Inquiry into £1.4bn M4 relief road ends after 83 days

M4 at Newport

An inquiry into plans to build a 14 mile (23km) M4 relief road south of Newport has ended after a final submission from Welsh ministers.

The Welsh Government's QC, Morag Ellis said traffic congestion was a "pressing problem demanding a solution".

But Future Generations Commissioner Sophie Howe warned ministers could be setting a "dangerous precedent".

The inspector's report is expected to be published by the end of 2018, BBC Wales understands.

The inquiry began in February 2017 and it has been suggested the report could be up to 500 pages long.

On the inquiry's 83rd and final day, the 272-page submission responded to objections by those opposed to Welsh ministers' preferred route and dismissed alternative routes put forward in evidence to the inquiry.

Ms Ellis told the inquiry: "The evidence heard at this inquiry proves that there is a pressing problem demanding a solution, that the only practical solution is one which involves an increase in road capacity and that the scheme is preferable to the various alternatives which have been advanced."

"Furthermore, with the removal of the Severn crossing tolls [at the end of 2018], the economic and traffic case for the scheme is strengthened."

Closing the inquiry the inspector, William Wadrup, said he and his team would "go away and do our duty" but warned his report "will take many months" to write.

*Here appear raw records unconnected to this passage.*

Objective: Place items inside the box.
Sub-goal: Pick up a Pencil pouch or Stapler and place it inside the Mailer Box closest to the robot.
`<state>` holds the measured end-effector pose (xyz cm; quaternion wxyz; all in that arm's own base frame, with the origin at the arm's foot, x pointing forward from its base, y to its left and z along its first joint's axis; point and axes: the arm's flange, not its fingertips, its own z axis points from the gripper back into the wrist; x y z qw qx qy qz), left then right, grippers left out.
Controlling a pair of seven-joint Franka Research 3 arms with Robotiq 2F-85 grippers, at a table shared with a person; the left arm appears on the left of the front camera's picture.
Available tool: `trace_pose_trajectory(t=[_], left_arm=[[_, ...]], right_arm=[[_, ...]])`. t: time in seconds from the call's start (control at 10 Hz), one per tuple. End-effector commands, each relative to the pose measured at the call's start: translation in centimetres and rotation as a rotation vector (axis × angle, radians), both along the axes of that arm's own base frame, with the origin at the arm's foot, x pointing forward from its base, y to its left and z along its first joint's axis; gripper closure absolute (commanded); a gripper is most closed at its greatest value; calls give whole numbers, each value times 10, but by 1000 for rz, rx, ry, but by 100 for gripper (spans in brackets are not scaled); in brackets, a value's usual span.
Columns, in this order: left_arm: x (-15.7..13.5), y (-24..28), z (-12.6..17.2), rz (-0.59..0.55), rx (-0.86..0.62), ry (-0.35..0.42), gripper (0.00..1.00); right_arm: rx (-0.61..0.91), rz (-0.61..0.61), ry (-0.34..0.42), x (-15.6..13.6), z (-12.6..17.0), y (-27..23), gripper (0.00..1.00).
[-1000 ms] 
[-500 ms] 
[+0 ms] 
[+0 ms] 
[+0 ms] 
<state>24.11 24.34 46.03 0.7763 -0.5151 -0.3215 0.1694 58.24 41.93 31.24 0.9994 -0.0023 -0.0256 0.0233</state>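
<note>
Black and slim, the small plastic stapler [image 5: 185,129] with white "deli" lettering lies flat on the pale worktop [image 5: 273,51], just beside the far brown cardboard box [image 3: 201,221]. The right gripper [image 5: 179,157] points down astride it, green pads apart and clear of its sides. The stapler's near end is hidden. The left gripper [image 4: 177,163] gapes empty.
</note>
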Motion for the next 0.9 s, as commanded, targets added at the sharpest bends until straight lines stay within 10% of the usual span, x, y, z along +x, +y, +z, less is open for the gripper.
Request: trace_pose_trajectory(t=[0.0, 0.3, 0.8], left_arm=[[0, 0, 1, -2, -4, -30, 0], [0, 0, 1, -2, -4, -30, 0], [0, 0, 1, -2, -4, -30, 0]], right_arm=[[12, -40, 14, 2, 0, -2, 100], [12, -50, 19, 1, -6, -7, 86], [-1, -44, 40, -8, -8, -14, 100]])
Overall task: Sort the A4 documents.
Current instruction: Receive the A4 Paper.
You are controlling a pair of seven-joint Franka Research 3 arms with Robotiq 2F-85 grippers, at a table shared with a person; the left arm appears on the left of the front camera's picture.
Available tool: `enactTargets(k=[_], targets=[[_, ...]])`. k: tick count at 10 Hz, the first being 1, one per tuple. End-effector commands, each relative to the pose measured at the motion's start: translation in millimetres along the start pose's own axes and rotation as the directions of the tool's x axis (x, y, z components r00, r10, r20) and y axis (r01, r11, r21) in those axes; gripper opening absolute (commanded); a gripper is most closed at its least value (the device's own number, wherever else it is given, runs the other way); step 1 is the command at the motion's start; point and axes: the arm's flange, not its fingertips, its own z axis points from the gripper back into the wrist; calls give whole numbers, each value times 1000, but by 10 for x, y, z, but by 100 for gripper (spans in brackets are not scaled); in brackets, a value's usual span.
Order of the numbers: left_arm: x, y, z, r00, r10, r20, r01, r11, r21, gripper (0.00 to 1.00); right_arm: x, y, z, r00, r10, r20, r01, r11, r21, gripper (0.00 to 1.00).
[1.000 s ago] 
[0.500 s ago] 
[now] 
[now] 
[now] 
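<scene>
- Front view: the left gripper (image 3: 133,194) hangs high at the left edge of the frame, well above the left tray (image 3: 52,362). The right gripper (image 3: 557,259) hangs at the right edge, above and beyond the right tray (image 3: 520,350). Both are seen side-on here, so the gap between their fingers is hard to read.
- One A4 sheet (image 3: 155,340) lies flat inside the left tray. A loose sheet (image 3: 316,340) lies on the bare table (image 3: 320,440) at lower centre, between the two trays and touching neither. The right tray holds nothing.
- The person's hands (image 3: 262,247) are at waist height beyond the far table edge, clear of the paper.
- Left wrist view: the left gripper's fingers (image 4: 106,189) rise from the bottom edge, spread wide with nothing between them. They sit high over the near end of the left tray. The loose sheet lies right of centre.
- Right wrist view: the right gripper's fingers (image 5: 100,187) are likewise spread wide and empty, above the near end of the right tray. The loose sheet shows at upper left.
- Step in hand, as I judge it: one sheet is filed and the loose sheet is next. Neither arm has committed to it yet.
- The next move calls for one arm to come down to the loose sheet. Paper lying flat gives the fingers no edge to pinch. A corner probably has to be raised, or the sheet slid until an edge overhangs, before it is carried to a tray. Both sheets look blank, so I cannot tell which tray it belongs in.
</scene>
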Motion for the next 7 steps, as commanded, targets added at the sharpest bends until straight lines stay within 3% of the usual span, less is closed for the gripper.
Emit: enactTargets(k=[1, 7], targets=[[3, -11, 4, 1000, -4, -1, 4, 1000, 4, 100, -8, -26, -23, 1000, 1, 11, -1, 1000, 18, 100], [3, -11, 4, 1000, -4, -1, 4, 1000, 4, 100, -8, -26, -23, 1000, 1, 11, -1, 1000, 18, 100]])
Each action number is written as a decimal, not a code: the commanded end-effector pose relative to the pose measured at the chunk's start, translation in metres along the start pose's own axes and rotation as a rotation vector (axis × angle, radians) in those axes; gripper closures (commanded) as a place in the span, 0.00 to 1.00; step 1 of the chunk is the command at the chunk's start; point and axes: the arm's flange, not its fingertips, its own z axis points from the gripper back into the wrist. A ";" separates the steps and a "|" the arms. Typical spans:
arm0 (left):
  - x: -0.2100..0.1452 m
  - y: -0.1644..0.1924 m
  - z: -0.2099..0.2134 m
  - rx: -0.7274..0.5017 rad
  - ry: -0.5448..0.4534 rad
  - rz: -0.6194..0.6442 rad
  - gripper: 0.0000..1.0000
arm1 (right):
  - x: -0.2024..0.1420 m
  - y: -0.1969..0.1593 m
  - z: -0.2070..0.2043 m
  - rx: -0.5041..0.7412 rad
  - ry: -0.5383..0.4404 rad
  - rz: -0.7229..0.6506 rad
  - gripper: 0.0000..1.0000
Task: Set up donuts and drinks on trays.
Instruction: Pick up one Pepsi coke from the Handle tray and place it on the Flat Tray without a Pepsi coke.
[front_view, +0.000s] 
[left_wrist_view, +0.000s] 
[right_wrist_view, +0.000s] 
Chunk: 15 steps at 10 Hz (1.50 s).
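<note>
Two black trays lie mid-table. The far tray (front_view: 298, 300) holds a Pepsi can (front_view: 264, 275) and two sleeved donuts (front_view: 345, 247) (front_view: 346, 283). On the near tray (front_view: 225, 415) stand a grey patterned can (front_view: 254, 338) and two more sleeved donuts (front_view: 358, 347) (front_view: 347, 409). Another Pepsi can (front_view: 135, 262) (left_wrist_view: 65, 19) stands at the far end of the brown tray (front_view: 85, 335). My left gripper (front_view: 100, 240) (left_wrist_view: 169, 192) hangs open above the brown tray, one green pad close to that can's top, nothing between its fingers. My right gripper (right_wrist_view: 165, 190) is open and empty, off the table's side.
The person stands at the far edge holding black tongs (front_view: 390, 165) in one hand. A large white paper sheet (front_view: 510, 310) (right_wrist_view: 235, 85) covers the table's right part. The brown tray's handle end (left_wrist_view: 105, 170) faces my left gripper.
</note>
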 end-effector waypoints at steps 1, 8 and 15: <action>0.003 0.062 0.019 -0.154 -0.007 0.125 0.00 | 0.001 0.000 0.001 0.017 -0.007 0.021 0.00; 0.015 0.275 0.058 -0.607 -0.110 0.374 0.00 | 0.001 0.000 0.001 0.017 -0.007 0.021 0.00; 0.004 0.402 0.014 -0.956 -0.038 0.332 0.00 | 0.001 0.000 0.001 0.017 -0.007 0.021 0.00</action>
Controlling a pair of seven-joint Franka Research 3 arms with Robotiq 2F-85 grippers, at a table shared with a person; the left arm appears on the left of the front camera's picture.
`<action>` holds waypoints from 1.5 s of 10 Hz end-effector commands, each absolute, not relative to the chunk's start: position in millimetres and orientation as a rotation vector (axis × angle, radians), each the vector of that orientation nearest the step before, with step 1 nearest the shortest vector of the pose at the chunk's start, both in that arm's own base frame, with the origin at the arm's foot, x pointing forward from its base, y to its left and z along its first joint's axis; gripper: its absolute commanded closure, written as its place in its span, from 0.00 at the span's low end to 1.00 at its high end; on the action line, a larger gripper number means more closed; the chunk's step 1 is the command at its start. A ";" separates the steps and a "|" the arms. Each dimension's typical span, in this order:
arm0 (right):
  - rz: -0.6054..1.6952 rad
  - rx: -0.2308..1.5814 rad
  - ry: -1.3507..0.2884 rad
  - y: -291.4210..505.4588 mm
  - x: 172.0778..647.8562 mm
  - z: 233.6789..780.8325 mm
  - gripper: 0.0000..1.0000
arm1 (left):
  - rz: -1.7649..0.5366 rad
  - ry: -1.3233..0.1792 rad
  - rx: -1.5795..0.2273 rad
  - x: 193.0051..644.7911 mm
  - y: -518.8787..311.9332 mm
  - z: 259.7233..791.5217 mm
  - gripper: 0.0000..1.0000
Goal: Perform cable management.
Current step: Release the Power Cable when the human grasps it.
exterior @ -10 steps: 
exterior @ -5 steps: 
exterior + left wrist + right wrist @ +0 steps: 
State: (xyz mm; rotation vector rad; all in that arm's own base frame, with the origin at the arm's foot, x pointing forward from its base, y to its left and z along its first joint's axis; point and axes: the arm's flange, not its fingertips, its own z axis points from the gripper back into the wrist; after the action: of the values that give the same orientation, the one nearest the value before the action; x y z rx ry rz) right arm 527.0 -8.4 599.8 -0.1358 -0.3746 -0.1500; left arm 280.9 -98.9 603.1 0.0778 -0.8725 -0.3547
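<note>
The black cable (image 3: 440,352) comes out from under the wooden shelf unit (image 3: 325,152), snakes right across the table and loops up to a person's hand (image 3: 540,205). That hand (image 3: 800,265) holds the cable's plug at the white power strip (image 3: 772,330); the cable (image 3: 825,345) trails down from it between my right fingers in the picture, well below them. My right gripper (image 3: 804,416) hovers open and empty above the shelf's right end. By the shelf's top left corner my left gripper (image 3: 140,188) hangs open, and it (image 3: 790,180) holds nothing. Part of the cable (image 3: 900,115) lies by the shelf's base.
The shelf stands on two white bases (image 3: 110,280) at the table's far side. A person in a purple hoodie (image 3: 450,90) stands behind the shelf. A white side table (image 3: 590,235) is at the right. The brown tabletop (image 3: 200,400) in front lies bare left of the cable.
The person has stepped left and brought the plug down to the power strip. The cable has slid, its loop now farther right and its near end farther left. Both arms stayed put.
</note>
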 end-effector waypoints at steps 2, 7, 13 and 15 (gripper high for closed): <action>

Image copyright BBC/Google
Image caption This map shows the route of the proposed M4 Relief Road - the "black route" is in green

Figures from the UK government's Department for Transport (DfT) last year suggested just halving the tolls could increase traffic by up to 17% by 2028.

Ms Howe, who has a legal duty to advise Welsh ministers on whether government projects offer the best deal for future generations, is opposed to the project and said ministers could be setting a "dangerous precedent" in the way they have interpreted the Wellbeing of Future Generations Act, 2015 legislation to improve Wales' social, economic, environmental and cultural well-being.

But the Welsh Government submission said "suggestions to the effect that the scheme is contrary to the Future Generations Act are ill-founded".

Last week environmental regulator Natural Resources Wales' said it still had "significant issues" with the Welsh Government over the plans.

These included "direct and indirect effects" of the project on wildlife habitats and four sites of special scientific interest (SSSIs) on the Gwent Levels.